Today we work on further improving our relationship with the scale.  The day before whatever your appointed weigh-in day is, work on your mindset and prepare yourself for positively facing facts, whatever those facts may be.  Don’t try to deprive yourself or go to other extreme measures the day before just to artificially improve the reading.

Then the time comes to step on the scale, and there are three possible outcomes:

1.     You lost what you consider to be a lot of weight.
2.     You lost what you consider to be not enough weight.
3.     Your weight stays the same or you gained.

You might have any number of reactions to these three scenarios, possibly negative reactions to the second two, which could generate dangerous sabotaging thoughts.  But the scale is an important weight tool, one that we could welcome into our routine instead of dread.  To make sure we look at the scale with the proper perspective, no matter what it says, BDS suggests we approach the three scenarios as follows.

1.     Ok, so you lost a lot of weight this week?  You might think, “Wow, this is fantastic – I’ll be at my goal in no time!”  Slow down, tiger.  No doubt it is great you lost that much weight and you clearly did a fantastic job staying on plan this week.  But don’t expect to see that much of a loss every week.  By continuing to expect your weight to be +- ½ - 2 lbs from what it was last week, you keep your expectations realistic.

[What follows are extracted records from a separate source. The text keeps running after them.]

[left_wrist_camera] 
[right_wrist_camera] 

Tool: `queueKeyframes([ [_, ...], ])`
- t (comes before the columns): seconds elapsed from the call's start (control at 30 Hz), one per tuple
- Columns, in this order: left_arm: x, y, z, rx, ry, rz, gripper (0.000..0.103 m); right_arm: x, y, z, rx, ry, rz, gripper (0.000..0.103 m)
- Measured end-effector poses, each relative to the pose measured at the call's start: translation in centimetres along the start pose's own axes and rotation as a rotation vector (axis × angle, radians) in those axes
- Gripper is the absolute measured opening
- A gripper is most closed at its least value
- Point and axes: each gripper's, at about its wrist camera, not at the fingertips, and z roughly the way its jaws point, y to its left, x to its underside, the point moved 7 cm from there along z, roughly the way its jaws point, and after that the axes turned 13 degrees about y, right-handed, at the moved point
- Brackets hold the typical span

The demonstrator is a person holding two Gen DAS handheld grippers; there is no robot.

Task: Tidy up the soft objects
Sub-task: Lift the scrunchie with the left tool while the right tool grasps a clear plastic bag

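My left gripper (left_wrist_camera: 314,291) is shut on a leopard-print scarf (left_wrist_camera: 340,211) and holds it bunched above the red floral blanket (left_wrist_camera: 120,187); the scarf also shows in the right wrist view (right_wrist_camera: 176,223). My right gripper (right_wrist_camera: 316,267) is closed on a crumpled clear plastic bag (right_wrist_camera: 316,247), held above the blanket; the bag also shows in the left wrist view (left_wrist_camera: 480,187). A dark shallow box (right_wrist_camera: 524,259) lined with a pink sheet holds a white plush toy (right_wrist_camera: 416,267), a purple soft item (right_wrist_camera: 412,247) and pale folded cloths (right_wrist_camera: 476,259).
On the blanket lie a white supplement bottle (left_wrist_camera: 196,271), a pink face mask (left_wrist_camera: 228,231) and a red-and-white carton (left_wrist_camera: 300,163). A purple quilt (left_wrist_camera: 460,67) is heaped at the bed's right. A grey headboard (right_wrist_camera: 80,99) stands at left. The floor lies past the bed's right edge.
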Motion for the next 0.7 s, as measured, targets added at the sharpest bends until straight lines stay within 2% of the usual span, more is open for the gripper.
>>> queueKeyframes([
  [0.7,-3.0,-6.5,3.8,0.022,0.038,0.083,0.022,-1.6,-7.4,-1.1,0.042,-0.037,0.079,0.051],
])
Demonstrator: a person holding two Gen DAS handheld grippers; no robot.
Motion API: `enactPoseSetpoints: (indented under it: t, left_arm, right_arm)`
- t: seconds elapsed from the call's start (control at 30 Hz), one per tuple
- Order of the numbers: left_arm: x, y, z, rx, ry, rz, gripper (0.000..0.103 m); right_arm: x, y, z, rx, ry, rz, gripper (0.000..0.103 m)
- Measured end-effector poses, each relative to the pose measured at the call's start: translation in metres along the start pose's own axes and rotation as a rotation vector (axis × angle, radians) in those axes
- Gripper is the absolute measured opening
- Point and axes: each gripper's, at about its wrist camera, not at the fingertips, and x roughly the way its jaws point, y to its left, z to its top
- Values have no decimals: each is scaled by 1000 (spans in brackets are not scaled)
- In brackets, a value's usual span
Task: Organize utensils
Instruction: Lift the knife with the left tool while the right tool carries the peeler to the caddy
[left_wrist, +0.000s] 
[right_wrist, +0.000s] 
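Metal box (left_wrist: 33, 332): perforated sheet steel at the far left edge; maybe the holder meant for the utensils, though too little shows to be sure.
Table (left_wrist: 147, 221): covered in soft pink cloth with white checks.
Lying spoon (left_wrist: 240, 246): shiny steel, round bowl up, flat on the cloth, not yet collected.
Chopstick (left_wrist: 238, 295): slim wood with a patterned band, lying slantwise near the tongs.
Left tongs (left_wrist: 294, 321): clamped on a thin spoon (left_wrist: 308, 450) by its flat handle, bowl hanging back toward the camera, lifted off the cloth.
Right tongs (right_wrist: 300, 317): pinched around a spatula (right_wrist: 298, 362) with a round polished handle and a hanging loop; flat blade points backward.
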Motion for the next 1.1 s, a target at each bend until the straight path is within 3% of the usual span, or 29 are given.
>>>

2.     So maybe you lost weight this week, but you feel like it was only a drop in the bucket – too little to matter at all.  It may feel like even more of an affront if you feel like you worked especially hard and deserved to see a much bigger loss.  Patience.  What you’ve been doing is working, and any downward trend is good.  Celebrate every half pound loss.

3.     Maybe your weight stayed the same or you gained weight.  Don’t panic – this can happen even when you stay on plan for a number of biological reasons.  If you made some mistakes, go back over the week and think about what you could have done better.  Stay in problem-solving mode.  If you have a diet coach, you could also ask them for suggestions.

If you approach the scale with the proper attitude, it can be a help to your progress rather than a hindrance.